- Language: English
- Based on: "En famille", short story by Guy de Maupassant
- Premiere: 5 May 1966 New Theatre, Cardiff

= The Parlour =

Opera by Grace Williams

The Parlour is the only opera by the Welsh composer Grace Williams; a comic opera in one act, it is based on a short story by Guy de Maupassant. Although written in 1961, it was not performed in public until 1966.

Maupassant's "En famille" (1881) deals with the Caravan family and the events that occur following the presumed death of Mr Caravan's 90-year-old mother, who is in fact alive. Grace Williams transferred the location to a Victorian seaside resort.
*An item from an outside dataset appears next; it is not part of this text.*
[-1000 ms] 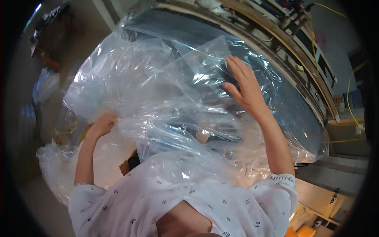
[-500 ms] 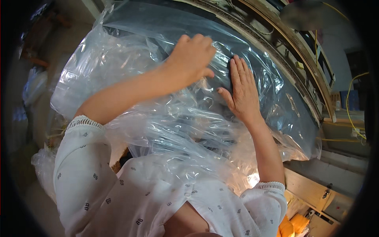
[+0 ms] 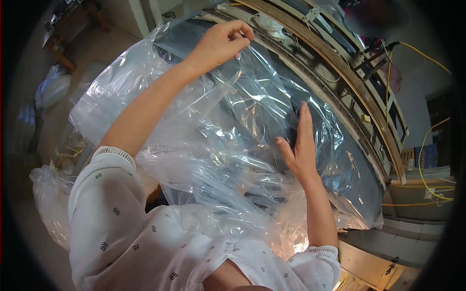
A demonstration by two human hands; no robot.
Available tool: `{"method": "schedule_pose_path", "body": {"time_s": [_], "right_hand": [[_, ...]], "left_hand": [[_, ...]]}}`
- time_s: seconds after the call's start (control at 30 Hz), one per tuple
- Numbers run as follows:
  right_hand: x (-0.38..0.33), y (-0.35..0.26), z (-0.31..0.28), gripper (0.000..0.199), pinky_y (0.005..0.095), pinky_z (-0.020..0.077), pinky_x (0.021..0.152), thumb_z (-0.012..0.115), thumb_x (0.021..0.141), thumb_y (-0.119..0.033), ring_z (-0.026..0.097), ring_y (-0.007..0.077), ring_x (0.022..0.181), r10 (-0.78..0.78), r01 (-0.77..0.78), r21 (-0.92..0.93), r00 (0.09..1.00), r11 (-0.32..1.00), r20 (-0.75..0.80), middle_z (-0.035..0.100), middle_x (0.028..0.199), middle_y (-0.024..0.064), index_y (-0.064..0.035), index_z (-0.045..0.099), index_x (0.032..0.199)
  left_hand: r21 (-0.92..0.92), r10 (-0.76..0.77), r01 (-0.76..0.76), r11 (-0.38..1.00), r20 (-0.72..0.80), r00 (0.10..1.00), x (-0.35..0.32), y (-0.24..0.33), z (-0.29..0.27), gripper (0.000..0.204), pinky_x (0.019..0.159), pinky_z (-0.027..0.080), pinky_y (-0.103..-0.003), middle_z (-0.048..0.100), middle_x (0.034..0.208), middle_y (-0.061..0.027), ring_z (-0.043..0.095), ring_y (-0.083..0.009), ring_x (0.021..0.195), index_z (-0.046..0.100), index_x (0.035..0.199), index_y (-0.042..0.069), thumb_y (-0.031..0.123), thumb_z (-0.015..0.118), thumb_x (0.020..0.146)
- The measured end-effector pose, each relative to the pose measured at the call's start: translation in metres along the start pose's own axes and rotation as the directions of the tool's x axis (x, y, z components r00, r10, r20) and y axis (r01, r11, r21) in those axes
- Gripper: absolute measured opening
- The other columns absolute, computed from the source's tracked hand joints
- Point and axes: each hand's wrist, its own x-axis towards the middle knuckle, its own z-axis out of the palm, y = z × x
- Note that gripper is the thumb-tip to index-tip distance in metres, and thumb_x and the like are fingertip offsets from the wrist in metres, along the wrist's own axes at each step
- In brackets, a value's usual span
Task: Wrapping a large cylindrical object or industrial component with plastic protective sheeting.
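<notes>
Clear plastic bag (image 3: 233, 145) lies crumpled over a dark flat item (image 3: 310, 104) on the surface, spreading from centre to the left edge and hanging toward the person at the near side. The dark item shows through the film, mostly right of centre and at the far left corner.

Left hand (image 3: 221, 43) is at the far end, grip closed: thumb & fingertips pinch a fold of the bag's far edge, lifted a bit off the item. Right hand (image 3: 298, 148) is open & flat, palm on the film over the item, fingers pointing far, holding nothing.

Step in hand, as I read it: working the bag over/along the dark item, one hand pulling film, the other pinning it down. Next move prob. calls for keeping the pinch tight while drawing the film taut, w/ the right palm sliding to smooth creases w/o dragging the item.

Outward: wooden rail frame (image 3: 369, 111) runs along the far right, yellow cable (image 3: 427, 140) beyond it. More bagged plastic (image 3: 48, 203) on the floor, near left.
</notes>
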Motion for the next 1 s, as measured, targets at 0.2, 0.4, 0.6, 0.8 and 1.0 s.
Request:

In adapting the short story as an opera, Williams displays "considerable gifts of staging". She was hindered in her early plans to write an opera by the fact that Wales had no opera house of its own and no dedicated orchestra (the Welsh National Opera Company was formed in 1946). She also doubted whether Welsh audiences would appreciate it.

The première, on 5 May 1966, took place at the New Theatre, Cardiff, where the City of Birmingham Symphony Orchestra was conducted by Bryan Balkwill. The cast included Edith Coates and Edward Byles in leading roles, Noreen Berry, John Gibbs, Anne Pashley and Janet Hughes. It was produced by John Moody, and Elizabeth Friendship's set design received praise from reviewers. However, the reviewer in Opera magazine dismissed the music as "feeble in content, too long, and mis-timed in its relation to the dramatic action". The BBC, broadcasting a recording made at the Odeon Theatre, Llandudno, in November of the same year, described the première as "highly successful", and said that the opera, despite being Williams' first, displays a "confident professionalism and the theatrical awareness".

In 2025 an archive recording of the 1966 live performance from Llandudno was issued on the Lyrita label.